El gobierno de México tiene cosas más importantes de que ocuparse hoy en materia de política exterior, pero se aproxima una nueva crisis diplomática en torno al desastre de Venezuela. Uno no escoge los temas; los temas lo escogen a uno. México tendrá que adoptar una definición dolorosa para un gobierno tan timorato y anacrónico como el de Enrique Peña Nieto.
Llegó la hora de las definiciones en el tema de Venezuela
“Lo que suceda finalmente en el seno de la OEA, no puede ser al costo de la neutralidad, indiferencia o temor de México de tomar partido”.


El pasado 14 de marzo, Luis Almagro, el Secretario General de la OEA (uruguayo y ex-canciller del Frente Amplio), presentó su segundo informe sobre Venezuela. En un documento de 73 páginas, expuso con todo detalle las características de la situación que impera en ese desdichado país.
Almagro concluyó: “El régimen venezolano viola todos los artículos de la Carta Democrática Interamericana... está lleno de abusos, violaciones de derechos, restricción de las libertades civiles, políticas y electorales, pobreza, hambre, privación de libertad, tortura, censura y todo el catálogo de violaciones de la dignidad política, social y personal... (vive una) crisis humanitaria... a una escala inaudita en el Hemisferio Occidental”.
Por ende, Almagro exige que en un plazo de 30 días se celebren elecciones libres, se cambie la composición del órgano electoral, y sean liberados todos los presos políticos. De lo contrario, pedirá a la OEA que, invocando el Artículo 21 de la Carta Democrática Interamericana, suspenda la membresía de Venezuela en dicha organización.
Para ello se requiere el voto de las dos terceras partes de los 34 integrantes. La Carta fue invocada ya en junio de 2009, cuando el episodio de la destitución de Manuel Zelaya en Honduras. Firmada en 2001 en Lima por todos los gobiernos del hemisferio, incluyendo el de Hugo Chávez, su propósito es claro: impedir colectivamente la ruptura del orden constitucional en América Latina, y generar consecuencias si se produce tal ruptura.
Almagro ya intentó invocar la Carta el año pasado. Paradójicamente, fue el gobierno de Obama, y en particular el Subsecretario de Estado Tom Shannon, quienes lograron torpedear la iniciativa. Argumentaron que convenía darle tiempo al esfuerzo mediador de José Luis Rodríguez Zapatero, apoyado por el Vaticano. A pesar de que Brasil y Argentina ya habían abandonado su postura de defensa incondicional de Nicolás Maduro el esfuerzo no prosperó. Hoy tal vez sí.
Perú, Brasil y Argentina probablemente vean con buenos ojos el proyecto. Trump ya se comunicó con los presidentes de Brasil y Chile, por lo menos, para informarles del cambio de posición de la Casa Blanca e instarlos a votar a favor.
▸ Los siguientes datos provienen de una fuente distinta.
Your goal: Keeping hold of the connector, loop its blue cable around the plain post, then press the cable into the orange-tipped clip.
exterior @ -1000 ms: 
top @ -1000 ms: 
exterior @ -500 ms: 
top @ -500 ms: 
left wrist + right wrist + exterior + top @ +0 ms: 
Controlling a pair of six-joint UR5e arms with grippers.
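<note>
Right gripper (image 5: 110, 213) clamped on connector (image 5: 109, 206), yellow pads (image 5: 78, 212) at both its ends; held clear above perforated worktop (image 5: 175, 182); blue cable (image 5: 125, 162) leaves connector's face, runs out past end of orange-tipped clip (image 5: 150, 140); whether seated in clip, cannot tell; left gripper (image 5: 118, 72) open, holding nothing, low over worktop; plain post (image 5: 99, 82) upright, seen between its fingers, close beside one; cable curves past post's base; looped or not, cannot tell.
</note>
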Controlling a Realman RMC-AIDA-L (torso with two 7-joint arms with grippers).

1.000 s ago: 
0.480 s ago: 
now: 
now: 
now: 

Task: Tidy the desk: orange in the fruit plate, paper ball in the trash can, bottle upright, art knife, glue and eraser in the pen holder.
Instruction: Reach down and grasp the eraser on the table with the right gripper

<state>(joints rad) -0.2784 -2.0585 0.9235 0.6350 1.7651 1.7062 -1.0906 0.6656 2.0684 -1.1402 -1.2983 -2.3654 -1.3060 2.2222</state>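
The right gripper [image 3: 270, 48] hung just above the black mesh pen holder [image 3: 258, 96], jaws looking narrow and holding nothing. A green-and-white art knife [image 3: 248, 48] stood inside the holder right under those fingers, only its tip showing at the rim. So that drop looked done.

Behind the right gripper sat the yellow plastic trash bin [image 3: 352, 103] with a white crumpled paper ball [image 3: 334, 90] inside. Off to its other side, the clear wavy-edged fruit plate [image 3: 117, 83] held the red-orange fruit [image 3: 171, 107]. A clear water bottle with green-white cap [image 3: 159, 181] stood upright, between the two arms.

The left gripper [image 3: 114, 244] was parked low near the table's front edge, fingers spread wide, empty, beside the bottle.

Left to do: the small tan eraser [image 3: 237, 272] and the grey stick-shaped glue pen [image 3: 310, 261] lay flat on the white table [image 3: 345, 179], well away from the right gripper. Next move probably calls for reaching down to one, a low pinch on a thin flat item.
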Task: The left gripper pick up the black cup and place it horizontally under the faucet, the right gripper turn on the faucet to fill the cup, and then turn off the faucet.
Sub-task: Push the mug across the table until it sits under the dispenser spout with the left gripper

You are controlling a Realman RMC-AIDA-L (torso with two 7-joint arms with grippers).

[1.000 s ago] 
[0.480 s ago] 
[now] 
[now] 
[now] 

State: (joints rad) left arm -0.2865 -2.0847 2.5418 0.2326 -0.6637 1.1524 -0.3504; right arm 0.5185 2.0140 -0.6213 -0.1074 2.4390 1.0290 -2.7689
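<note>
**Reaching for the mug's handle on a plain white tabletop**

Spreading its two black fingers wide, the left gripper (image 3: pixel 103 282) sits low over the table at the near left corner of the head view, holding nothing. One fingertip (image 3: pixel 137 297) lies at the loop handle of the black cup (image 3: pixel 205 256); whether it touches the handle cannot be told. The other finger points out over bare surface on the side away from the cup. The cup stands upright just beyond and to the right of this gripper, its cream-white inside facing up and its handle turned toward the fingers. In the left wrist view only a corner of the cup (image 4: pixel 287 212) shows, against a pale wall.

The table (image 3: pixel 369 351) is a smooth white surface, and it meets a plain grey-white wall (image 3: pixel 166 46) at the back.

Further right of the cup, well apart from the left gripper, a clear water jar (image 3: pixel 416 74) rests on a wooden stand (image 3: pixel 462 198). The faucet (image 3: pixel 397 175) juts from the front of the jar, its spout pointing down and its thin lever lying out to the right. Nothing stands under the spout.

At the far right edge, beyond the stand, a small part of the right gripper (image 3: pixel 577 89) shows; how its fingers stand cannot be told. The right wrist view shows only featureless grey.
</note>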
Desde 2007, México ha tenido dos posturas frente a la tragedia venezolana. La primera, vergonzante y vergonzosa, del expresidente Felipe Calderón y de la primera parte del sexenio de Peña Nieto, que consistió en hacerse de la vista gorda frente a los crecientes atropellos del gobierno venezolano en materia de elecciones, derechos humanos y corrupción. En una palabra: complicidad pura con la dictadura.
Cuando llega Claudia Ruiz Massieu a la cancillería mexicana, las cosas comienzan a cambiar. Recibe a la esposa de Leopoldo López, crítica los abusos de Maduro y adopta una actitud más digna. Hoy Videgaray debe escoger entre la postura pusilánime del primer tercio del sexenio, o rebasar la de su predecesora. O apoya el esquema de Almagro, con Brasil, Argentina, Perú, Estados Unidos y Canadá, y vota a favor de la aplicación de la Carta; o se opone al proyecto frontalmente; o a la mexicana, se hace guaje.
Es posible que si avanza la iniciativa de Almagro, Venezuela, Bolivia, Nicaragua y tal vez El Salvador y Ecuador (dos países cuya divisa nacional es el dólar) opten por salir de la OEA. Tampoco sería tan grave; preferible que Venezuela sea suspendida, o acate las condiciones del Secretario General. Pero no al costo de la neutralidad, indiferencia o temor de México de tomar partido.